An einem Frühsommertag 1925, vor einem Schaufenster in der Rue Racine. Schüsse fielen. Fünf Mal knallte es, bevor ein Körper zu Boden sank. Zwei weitere Schüsse folgten kurz darauf. Ein anderer Körper setzte sich in Bewegung, zur nächsten Gendarmerie. Der Überlebende überreichte dem Gendarmen seine Pistole und ließ sich in Gewahrsam nehmen. Später gab dieser Gendarme zu Protokoll, der junge Mann hätte ein Gesicht gehabt, ähnlich einem Buch, in dem wunderliche Dinge geschrieben stünden.
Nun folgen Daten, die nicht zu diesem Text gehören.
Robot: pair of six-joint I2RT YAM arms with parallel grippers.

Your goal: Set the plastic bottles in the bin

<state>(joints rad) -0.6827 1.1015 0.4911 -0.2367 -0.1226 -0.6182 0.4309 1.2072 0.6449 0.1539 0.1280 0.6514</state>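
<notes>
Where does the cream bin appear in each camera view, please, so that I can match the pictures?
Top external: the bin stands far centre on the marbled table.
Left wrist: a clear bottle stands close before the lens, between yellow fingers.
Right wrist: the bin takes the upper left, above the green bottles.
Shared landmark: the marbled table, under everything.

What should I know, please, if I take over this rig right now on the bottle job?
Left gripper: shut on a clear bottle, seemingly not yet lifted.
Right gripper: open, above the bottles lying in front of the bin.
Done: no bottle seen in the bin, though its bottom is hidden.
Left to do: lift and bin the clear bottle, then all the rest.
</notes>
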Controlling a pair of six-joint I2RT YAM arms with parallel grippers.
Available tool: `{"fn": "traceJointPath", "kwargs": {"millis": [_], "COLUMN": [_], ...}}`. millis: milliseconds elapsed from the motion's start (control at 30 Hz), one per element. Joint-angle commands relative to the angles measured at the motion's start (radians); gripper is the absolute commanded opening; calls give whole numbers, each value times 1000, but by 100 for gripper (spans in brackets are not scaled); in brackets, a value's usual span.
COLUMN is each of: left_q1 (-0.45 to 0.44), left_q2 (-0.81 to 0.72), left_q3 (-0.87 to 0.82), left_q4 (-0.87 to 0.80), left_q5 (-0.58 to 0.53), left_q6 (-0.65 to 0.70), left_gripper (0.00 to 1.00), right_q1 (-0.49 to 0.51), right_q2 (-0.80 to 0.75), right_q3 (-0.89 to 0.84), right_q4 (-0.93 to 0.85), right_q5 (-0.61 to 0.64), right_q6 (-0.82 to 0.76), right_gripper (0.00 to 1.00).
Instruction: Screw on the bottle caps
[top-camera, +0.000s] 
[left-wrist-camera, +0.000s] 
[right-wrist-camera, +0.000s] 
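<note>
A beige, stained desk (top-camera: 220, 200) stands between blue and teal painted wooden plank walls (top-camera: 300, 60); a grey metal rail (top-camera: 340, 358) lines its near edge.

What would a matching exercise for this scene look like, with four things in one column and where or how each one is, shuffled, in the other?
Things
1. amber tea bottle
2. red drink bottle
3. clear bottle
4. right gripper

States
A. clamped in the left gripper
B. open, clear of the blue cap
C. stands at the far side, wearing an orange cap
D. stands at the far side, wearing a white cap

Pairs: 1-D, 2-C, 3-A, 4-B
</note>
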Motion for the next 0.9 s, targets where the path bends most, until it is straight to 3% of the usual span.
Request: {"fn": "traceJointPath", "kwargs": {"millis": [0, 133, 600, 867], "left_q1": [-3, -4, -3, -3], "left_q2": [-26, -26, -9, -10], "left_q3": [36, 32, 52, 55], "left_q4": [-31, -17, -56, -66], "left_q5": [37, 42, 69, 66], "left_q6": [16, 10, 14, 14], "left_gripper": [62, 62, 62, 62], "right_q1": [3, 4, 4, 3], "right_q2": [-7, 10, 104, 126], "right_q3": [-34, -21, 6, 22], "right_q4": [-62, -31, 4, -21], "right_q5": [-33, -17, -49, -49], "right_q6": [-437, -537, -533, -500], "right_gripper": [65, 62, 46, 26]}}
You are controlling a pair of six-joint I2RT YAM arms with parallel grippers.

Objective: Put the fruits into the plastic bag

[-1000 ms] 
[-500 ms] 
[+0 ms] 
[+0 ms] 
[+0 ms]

Wie konnte der Überlebende überzeugt davon sein, dass der Getötete in einer Verantwortung stand, die nur durch einen Mord gesühnt werden konnte? Konnte der Getötete wirklich nur auf diese Weise für eine Schuld an lange vergangenen Taten zur Rechenschaft gezogen werden?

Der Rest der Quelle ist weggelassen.